### What to work on
Without changing anything, output the records below.

### Records for the task
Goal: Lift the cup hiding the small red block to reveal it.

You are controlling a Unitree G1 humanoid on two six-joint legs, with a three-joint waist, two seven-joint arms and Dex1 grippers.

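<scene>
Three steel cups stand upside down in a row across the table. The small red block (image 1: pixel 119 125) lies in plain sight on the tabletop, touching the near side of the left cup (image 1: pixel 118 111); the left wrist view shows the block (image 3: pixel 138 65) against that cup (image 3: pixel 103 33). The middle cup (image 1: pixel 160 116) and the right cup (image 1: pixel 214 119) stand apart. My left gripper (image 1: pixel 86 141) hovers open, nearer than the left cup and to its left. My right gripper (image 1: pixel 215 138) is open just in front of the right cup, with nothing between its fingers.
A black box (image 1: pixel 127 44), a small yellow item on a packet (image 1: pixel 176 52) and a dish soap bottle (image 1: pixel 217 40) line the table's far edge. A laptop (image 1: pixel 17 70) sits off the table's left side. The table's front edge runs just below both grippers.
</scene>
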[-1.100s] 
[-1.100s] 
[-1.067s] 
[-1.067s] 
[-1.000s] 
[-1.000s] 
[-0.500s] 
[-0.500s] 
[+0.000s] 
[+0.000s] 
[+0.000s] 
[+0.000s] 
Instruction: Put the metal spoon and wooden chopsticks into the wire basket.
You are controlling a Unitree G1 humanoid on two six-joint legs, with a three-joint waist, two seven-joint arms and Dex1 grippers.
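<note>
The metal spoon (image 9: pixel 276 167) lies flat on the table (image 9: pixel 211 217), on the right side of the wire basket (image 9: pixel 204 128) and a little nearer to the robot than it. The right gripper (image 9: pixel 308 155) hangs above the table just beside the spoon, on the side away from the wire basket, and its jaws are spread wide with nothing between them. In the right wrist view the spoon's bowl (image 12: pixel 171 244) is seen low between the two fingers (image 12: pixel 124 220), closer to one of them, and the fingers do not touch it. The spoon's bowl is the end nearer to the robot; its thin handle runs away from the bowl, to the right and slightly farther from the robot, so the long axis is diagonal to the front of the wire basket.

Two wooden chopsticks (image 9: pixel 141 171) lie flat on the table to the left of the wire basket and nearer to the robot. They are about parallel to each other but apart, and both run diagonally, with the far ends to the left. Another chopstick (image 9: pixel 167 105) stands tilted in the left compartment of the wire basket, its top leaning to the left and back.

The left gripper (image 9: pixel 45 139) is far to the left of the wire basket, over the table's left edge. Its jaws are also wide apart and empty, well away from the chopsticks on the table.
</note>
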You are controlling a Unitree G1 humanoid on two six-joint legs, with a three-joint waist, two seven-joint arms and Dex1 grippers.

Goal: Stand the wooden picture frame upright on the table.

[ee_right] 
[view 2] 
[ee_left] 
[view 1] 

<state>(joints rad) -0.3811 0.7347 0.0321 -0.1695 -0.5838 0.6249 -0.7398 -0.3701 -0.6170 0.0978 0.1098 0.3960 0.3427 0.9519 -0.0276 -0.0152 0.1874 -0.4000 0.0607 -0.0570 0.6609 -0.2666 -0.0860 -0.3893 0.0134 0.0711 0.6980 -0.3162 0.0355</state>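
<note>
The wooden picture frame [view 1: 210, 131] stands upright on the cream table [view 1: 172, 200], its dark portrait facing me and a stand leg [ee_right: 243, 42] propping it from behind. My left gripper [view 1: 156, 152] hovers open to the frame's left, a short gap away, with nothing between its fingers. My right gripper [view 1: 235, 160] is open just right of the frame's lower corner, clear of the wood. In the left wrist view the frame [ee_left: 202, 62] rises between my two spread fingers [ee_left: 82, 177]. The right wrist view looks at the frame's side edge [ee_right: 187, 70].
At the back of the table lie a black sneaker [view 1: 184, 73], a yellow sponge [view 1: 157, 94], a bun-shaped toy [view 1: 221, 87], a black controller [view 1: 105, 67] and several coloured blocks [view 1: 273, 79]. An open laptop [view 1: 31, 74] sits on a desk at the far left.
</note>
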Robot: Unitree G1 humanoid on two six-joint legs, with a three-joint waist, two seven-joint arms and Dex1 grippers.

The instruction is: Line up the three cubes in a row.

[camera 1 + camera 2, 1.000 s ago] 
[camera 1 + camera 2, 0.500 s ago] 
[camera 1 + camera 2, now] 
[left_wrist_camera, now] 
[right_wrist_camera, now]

### Your solution
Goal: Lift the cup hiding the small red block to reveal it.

You are controlling a Unitree G1 humanoid on two six-joint legs, with a three-joint waist, two seven-joint arms and Dex1 grippers.

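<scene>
Three steel cups stand upside down in a row across the table. The small red block (image 1: pixel 119 125) lies in plain sight on the tabletop, touching the near side of the left cup (image 1: pixel 118 111); the left wrist view shows the block (image 3: pixel 138 65) against that cup (image 3: pixel 103 33). The middle cup (image 1: pixel 160 116) and the right cup (image 1: pixel 214 119) stand apart. My left gripper (image 1: pixel 86 141) hovers open, nearer than the left cup and to its left. My right gripper (image 1: pixel 215 138) is open just in front of the right cup, with nothing between its fingers.
A black box (image 1: pixel 127 44), a small yellow item on a packet (image 1: pixel 176 52) and a dish soap bottle (image 1: pixel 217 40) line the table's far edge. A laptop (image 1: pixel 17 70) sits off the table's left side. The table's front edge runs just below both grippers.
</scene>
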[-1.100s] 
[-1.100s] 
[-1.067s] 
[-1.067s] 
[-1.000s] 
[-1.000s] 
[-0.500s] 
[-0.500s] 
[+0.000s] 
[+0.000s] 
[+0.000s] 
[+0.000s] 
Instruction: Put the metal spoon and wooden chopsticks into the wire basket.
You are controlling a Unitree G1 humanoid on two six-joint legs, with a three-joint waist, two seven-joint arms and Dex1 grippers.
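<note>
The metal spoon (image 9: pixel 276 167) lies flat on the table (image 9: pixel 211 217), on the right side of the wire basket (image 9: pixel 204 128) and a little nearer to the robot than it. The right gripper (image 9: pixel 308 155) hangs above the table just beside the spoon, on the side away from the wire basket, and its jaws are spread wide with nothing between them. In the right wrist view the spoon's bowl (image 12: pixel 171 244) is seen low between the two fingers (image 12: pixel 124 220), closer to one of them, and the fingers do not touch it. The spoon's bowl is the end nearer to the robot; its thin handle runs away from the bowl, to the right and slightly farther from the robot, so the long axis is diagonal to the front of the wire basket.

Two wooden chopsticks (image 9: pixel 141 171) lie flat on the table to the left of the wire basket and nearer to the robot. They are about parallel to each other but apart, and both run diagonally, with the far ends to the left. Another chopstick (image 9: pixel 167 105) stands tilted in the left compartment of the wire basket, its top leaning to the left and back.

The left gripper (image 9: pixel 45 139) is far to the left of the wire basket, over the table's left edge. Its jaws are also wide apart and empty, well away from the chopsticks on the table.
</note>
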You are controlling a Unitree G1 humanoid on two six-joint legs, with a three-joint waist, two seven-joint arms and Dex1 grippers.

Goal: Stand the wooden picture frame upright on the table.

[ee_right] 
[view 2] 
[ee_left] 
[view 1] 

<state>(joints rad) -0.3811 0.7347 0.0321 -0.1695 -0.5838 0.6249 -0.7398 -0.3701 -0.6170 0.0978 0.1098 0.3960 0.3427 0.9519 -0.0276 -0.0152 0.1874 -0.4000 0.0607 -0.0570 0.6609 -0.2666 -0.0860 -0.3893 0.0134 0.0711 0.6980 -0.3162 0.0355</state>
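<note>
The wooden picture frame [view 1: 210, 131] stands upright on the cream table [view 1: 172, 200], its dark portrait facing me and a stand leg [ee_right: 243, 42] propping it from behind. My left gripper [view 1: 156, 152] hovers open to the frame's left, a short gap away, with nothing between its fingers. My right gripper [view 1: 235, 160] is open just right of the frame's lower corner, clear of the wood. In the left wrist view the frame [ee_left: 202, 62] rises between my two spread fingers [ee_left: 82, 177]. The right wrist view looks at the frame's side edge [ee_right: 187, 70].
At the back of the table lie a black sneaker [view 1: 184, 73], a yellow sponge [view 1: 157, 94], a bun-shaped toy [view 1: 221, 87], a black controller [view 1: 105, 67] and several coloured blocks [view 1: 273, 79]. An open laptop [view 1: 31, 74] sits on a desk at the far left.
</note>
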Robot: Unitree G1 humanoid on two six-joint legs, with a three-joint waist, two seven-joint arms and Dex1 grippers.

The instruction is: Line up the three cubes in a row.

[camera 1 + camera 2, 1.000 s ago] 
[camera 1 + camera 2, 0.500 s ago] 
[camera 1 + camera 2, now] 
[left_wrist_camera, now] 
[right_wrist_camera, now]

What the exercise asked for is now done.